_What is expected_. No pictures go into the output, which should consist only of the lines from the first line of the data through the line with "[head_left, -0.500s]", copied exactly.

_Data segment_.
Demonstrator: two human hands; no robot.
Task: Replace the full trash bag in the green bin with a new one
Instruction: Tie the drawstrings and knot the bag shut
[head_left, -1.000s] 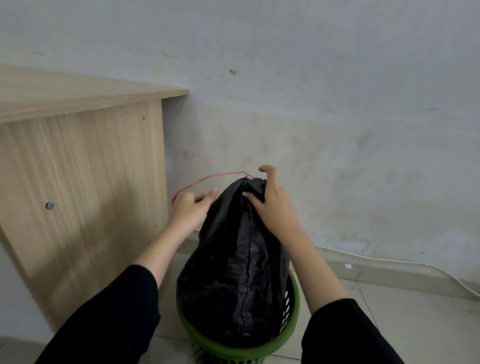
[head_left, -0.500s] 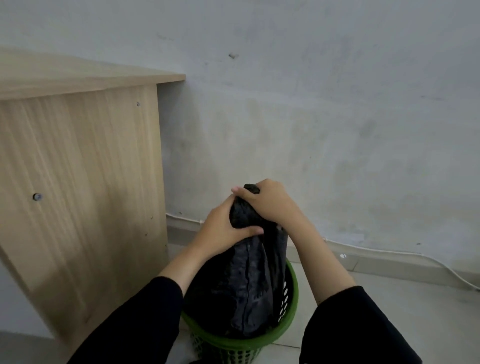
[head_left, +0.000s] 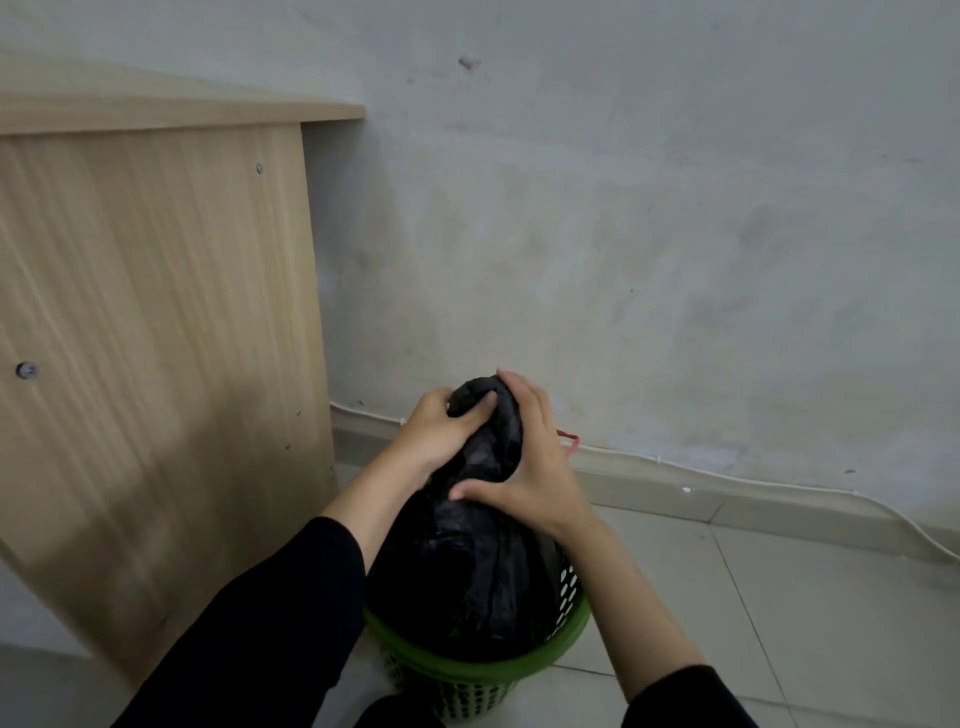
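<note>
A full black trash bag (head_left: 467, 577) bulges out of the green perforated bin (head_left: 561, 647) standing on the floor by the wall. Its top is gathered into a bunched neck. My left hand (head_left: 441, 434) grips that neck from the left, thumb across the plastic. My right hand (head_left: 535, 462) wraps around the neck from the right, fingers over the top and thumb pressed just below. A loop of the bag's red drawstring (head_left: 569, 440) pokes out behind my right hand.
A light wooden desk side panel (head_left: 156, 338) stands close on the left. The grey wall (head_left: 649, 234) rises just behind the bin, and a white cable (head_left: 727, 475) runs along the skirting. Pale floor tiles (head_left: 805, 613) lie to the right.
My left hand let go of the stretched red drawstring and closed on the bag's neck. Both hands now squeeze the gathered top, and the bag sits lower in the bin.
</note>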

_Exercise output_.
Demonstrator: two human hands; no robot.
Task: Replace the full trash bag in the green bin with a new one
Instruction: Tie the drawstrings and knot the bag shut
[head_left, -1.000s] 
[head_left, -0.500s] 

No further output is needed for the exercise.